With time and without prompting, students began having “aha moments” when they linked a novel character who has a brother with autism to the big idea of “Otherness.” They realized that the compassion and sensitivity exhibited by the character was shaping their own lives when they partnered with a student with autism on our bi-weekly trips to the Manhattan Childrens Center (MCC). They learned that “Otherness” was helping them to understand that different people learn, face challenges and find meaning and purpose in different ways. These experiences also provide an ongoing safe space for our students to reflect on how different students process information, express emotion, and socially interact with peers. MCC educators always allow for a period at the end of each game play session for Browning students to reflect and ask questions about observations they made. During these discussions, it is clear each Browning student is wanting to honor the dignity of their MCC Buddy by being sensitive to their challenges and circumstances, and all of the boys recognize that building relationships by playing games and having fun is part of a natural desire for all kids. In the first few months of this school year, our Browning fourth graders have already expressed how these Buddy interactions have made them think about their own feelings and character. They have talked (and written) about times when they have felt “Otherness” themselves.

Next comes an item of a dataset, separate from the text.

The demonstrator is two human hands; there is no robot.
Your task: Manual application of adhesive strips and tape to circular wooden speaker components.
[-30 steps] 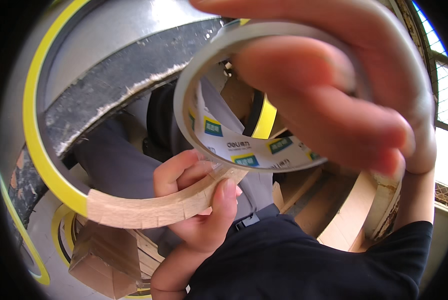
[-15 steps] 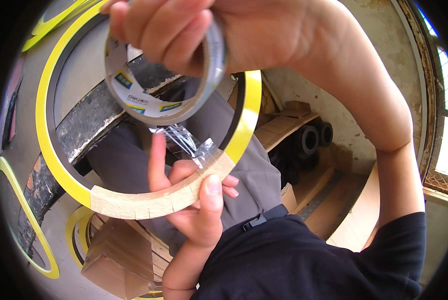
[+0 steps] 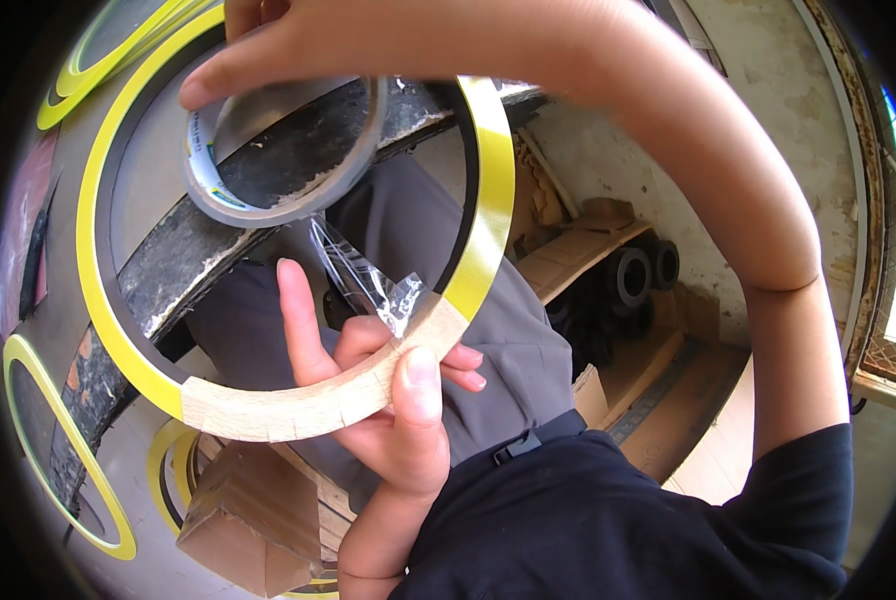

Thanks to the collaborate effort of our head librarian Ms. Louis and study skills teacher Ms. Brenner, the fourth graders were able to apply their understanding of immigrants and slaves as they researched and presented a biographical profile of individuals who have and who continue to impact our nation. They read “Esperanza Rising” by Pam Munoz Ryan and made the connection between migrant farm workers in the early 20th century with our field trip to the Tenement Museum and the plight of European immigrants who lived and worked in undignified settings. At the same time, our art teacher Ms. Bancroft taught the students about a slave in the book, “Dave the Potter,” by Labban Carrick Hill, and they created original art pieces with inspirational sayings. These works will be proudly displayed at this year’s Art Show! Through these lessons and activities, the students grew to have a respect for the dignity of every human being and to reflect on how they personally value that ordinary people can do extraordinary things – not only in the past but in the present.
As we concluded this first unit, we developed a Google Form survey that allowed all fourth graders to privately reflect on the identity of the characters and people we studied: what motivated them; what priorities changed when her environment, circumstances or economic status changed; what shaped their identity and sense of self. In the survey, students were also asked to reflect on their own identity traits and to select traits that reflected what they value in their own lives, which led to both an analysis of the overall data as well as a self-reflection about what’s individually important about themselves at this moment in time.
Luckily, there is more time in the year to continue this work of self-reflection and identity, as we continue in the two remaining units. I am always grateful that my sense of self and identity continues to evolve as I am exposed to and explore more of the world and people around and beyond me, and I wish the same for any student I am lucky to encounter. I am blessed to be here at Browning and to share in this important and rewarding work.